TLC. Ragazzi, Internet e cellulari: a chi la responsabilità per un utilizzo sicuro?

Internet e i cellulari fanno ormai parte integrante della vita di ragazzi e ragazze, attraverso di loro bambini e adolescenti giocano, imparano, acquistano, instaurano amicizie; in tal senso, tali tecnologie soddisfano bisogni importanti di comunicazione, socialità e conoscenza. Per quanto concerne però la sicurezza dei ragazzi in rete, essa non è solo di natura tecnica "conosco il mezzo e quindi sono sicuro", ma anche affettiva e relazionale dal momento che attraverso le nuove tecnologie vengono soddisfatti bisogni fondamentali per una crescita sana ed equilibrata. Motivo per cui si è svolta oggi a Roma, presso la Sala Convegni del Monte dei Paschi di Siena la tavola rotonda "Ragazzi, Internet e cellulari :opportunità e rischi", curata dalla società Onlus Save The Children.

Nell’indagine sviluppata su un campione nazionale di 861 genitori e 424 figli (fra 10-17 anni), riguardo ai giudizi sulle forme di utilizzo di Internet e cellulari forniti dai genitori, è emerso che : il 66,9% usa Internet e il 4,1% il cellulare per informarsi; l’83% e il 2,1% per scuola e studio; l’8% ed il 19,8% per comunicare con gli amici; il 4,4% e lo 0,9% per giocare; l’1,7% e il 66,3% per comunicare con i figli; lo 0,8% e il 58% chiamare il figlio quando si trova fuori di casa. Secondo i genitori il compito di informare le famiglie sui rischi legati all’uso di Internet e cellulari dovrebbe essere dei mass-media (35,4%), della scuola (26,1%), delle istituzioni (15,3%), dei produttori/rivenditori (7,6%). Ma la cosa che lascia più da pensare è che sono proprio i ragazzi ad essere maggiormente consapevoli dei rischi provenienti dagli strumenti tecnologici che hanno a disposizione.

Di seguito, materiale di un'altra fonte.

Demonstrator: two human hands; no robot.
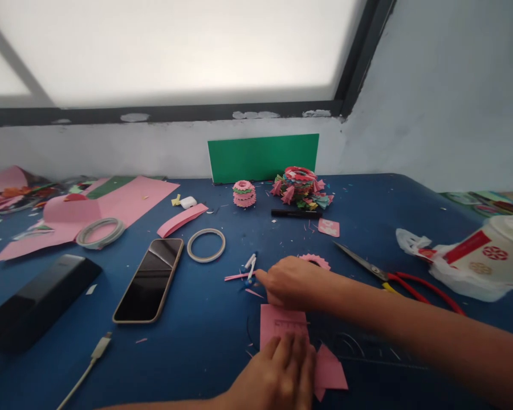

Per Maurizia Iachino, Presidente Save the Children Italia, "c’è una società adulta che per seguire i propri interessi viola in continuazione quelli che sono i diritti dei bambini, dei soggetti più indifesi; le nuove tecnologie sono una grande opportunità ma anche un forte rischio per quanto concerne la socialità e il nuovo modo di sviluppare le aggregazioni sociali.""Il cellulare – continua la Iachino- sta diventando sempre più uno strumento di scambio mercantile di immagini che vanno ad invadere la privacy dei minori, ed è per questo che vogliamo denunciare l’esistenza di un utilizzo deviato di tali tecnologie impegnandoci a dare sempre maggiore risonanza alla percentuale di rischio."

Secondo Luigi Cancrini, Psichiatra e Vice Presidente Bicamerale Infanzia, "a differenza del passato, oggi l’esplorazione del mondo da parte dell’adolescente avviene attraverso la tecnologia, senza alcuna guida. E’ compito del genitore accompagnarlo in questo viaggio attraverso l’implementazione delle sue conoscenze sulle nuove tecnologie." Per Paolo Gentiloni, Ministro per le Comunicazioni, "questa sarà una delle sfide più importanti per i prossimi anni. Abbiamo vissuto, sulla tutela dei minori, fasi diverse : cinema, stampa, televisione, ma sicuramente la sfida della rete è la più rilevante e la meno chiara. Oggi c’è un’accessibilità alquanto vasta all’informazione, abbiamo a che fare con una straordinaria potenzialità che però dobbiamo maneggiare con cura non sottovalutandone i rischi".

"Esiste il dovere ed il compito – conclude il Ministro– di portare avanti un’azione di sistema attraverso: interventi normativi basati sull’aggiornamento dei Codici di Autoregolamentazione; interventi educativi e divulgativi, basati su un’informazione più chiara, di cui si devono far carico soprattutto scuole e mass-media; un’assunzione di maggiore responsabilità nella comunicazione da parte di provider e gestori di telefonia mobile al fine di predisporre, in collaborazione con le Autorità, meccanismi efficaci per ridurre i rischi."